**Work instructions:** Return exactly the lines below, starting with the one that has "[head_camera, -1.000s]" and going on through the one that has "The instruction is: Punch".

(Records from a data source)
===
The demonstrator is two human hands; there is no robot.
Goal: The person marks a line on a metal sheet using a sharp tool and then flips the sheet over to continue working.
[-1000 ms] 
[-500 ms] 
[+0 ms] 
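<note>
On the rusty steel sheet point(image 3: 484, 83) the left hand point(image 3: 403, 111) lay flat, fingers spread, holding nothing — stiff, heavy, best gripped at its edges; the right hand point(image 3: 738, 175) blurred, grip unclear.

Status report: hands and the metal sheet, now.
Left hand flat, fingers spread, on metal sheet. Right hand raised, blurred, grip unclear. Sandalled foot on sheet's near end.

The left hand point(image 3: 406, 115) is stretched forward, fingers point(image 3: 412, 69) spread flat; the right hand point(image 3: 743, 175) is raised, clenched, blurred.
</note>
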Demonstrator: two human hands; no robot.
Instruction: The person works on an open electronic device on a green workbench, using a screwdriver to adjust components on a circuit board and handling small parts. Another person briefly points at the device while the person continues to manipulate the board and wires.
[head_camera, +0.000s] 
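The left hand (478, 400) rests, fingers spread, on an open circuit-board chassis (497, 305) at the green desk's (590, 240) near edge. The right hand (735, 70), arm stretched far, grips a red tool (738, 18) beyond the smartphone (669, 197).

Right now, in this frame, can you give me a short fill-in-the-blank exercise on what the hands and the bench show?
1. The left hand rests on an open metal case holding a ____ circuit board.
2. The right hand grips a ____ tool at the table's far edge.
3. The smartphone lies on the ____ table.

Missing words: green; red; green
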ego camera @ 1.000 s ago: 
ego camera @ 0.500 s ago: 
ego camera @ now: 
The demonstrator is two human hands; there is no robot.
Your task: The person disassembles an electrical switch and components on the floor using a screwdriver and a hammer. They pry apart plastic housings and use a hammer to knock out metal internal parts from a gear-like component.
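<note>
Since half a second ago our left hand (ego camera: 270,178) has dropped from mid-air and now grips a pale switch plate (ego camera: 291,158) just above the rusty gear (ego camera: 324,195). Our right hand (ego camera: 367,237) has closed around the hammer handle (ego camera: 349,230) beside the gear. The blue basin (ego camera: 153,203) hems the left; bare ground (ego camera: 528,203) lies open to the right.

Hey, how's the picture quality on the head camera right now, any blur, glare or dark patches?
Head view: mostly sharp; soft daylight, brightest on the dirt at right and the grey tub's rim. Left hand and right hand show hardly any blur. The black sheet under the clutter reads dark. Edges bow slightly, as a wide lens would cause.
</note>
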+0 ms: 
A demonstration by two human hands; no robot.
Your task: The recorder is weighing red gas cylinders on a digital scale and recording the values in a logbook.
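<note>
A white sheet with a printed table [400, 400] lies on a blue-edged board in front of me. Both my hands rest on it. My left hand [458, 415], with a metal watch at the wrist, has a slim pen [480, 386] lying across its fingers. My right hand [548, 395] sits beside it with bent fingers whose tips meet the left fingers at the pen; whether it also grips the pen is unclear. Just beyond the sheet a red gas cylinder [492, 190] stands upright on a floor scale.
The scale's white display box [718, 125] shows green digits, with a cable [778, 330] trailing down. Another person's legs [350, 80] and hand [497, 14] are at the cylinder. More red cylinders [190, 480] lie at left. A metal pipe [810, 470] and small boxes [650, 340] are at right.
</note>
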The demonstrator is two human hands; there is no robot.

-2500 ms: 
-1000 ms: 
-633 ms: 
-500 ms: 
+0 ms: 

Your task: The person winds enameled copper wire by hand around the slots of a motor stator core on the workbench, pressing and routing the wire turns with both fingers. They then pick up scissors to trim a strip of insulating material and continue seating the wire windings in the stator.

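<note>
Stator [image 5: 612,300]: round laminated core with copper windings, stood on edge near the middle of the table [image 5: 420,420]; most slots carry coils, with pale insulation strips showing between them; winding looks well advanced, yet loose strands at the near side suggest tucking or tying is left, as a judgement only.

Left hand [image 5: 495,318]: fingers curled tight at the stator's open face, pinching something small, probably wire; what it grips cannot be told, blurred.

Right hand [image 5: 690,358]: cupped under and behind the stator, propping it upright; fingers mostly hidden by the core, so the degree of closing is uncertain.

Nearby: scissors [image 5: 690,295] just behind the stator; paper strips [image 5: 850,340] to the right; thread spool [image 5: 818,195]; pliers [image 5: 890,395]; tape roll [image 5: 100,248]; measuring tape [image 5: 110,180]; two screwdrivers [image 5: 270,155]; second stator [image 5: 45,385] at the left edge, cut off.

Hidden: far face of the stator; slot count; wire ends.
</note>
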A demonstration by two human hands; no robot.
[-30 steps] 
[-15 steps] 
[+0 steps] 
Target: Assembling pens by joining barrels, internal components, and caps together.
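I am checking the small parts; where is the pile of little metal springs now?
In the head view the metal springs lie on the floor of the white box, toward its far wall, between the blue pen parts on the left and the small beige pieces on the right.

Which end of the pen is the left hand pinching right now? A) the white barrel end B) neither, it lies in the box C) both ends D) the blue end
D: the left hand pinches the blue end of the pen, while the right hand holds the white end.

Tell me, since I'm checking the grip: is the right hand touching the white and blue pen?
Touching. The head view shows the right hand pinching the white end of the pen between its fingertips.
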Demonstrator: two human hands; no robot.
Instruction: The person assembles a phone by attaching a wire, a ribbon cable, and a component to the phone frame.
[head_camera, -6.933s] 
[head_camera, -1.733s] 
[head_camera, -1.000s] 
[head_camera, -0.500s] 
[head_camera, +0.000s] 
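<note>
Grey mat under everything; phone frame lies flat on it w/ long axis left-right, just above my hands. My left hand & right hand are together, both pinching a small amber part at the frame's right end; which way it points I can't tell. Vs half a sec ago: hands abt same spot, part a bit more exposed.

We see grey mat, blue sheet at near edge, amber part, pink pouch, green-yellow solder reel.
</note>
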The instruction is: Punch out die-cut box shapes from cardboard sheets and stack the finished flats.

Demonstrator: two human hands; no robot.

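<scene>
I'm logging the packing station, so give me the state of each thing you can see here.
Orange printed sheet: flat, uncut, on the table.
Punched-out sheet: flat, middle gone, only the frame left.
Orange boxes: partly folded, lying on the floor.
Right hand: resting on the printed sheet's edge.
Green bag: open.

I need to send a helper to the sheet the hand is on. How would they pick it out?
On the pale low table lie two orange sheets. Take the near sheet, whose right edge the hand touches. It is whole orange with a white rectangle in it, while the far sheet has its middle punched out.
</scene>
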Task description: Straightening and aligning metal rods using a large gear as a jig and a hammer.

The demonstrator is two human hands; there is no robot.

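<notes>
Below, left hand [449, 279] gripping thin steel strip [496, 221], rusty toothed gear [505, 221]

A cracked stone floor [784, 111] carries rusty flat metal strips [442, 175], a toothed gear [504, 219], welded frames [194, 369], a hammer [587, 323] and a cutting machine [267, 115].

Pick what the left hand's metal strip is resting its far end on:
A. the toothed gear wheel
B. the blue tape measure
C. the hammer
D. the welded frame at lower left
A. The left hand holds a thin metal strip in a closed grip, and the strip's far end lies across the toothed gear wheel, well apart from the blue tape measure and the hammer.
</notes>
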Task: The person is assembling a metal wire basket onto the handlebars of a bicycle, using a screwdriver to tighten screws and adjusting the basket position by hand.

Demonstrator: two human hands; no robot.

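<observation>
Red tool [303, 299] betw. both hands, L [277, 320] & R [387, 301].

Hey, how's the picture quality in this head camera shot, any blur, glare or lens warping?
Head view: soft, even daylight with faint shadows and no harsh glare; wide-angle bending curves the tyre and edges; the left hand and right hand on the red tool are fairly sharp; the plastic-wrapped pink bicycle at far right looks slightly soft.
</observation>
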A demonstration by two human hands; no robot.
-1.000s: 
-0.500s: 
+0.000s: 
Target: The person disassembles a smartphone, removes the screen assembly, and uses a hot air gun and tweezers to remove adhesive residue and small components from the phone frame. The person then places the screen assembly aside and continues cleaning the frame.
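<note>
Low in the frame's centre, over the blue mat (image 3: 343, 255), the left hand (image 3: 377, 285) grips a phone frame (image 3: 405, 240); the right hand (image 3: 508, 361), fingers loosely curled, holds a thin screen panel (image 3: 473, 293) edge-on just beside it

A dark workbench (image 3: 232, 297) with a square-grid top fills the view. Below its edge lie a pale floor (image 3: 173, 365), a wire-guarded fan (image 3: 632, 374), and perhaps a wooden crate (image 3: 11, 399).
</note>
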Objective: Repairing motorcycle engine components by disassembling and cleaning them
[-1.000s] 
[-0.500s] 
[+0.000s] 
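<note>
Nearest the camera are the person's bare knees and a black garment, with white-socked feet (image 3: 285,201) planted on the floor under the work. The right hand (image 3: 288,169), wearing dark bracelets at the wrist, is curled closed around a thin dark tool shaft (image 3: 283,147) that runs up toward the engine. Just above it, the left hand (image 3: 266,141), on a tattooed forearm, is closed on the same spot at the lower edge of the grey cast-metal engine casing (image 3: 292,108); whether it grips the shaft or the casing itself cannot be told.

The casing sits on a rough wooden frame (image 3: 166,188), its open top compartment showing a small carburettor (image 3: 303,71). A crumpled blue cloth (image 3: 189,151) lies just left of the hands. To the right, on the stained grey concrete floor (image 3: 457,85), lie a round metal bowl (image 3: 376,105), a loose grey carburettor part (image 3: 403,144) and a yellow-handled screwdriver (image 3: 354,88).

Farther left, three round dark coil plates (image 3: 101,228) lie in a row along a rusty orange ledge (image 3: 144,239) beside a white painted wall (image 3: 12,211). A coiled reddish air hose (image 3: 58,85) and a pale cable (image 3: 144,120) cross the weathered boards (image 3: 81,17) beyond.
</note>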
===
**Exercise result:**
[head_camera, -1.000s] 
[head_camera, -0.500s] 
[head_camera, +0.000s] 
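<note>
Grey mat under everything; phone frame lies flat on it w/ long axis left-right, just above my hands. My left hand & right hand are together, both pinching a small amber part at the frame's right end; which way it points I can't tell. Vs half a sec ago: hands abt same spot, part a bit more exposed.

We see grey mat, blue sheet at near edge, amber part, pink pouch, green-yellow solder reel.
</note>
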The instruction is: Punch out die-cut box shapes from cardboard sheets and stack the finished flats.

The answer is finished.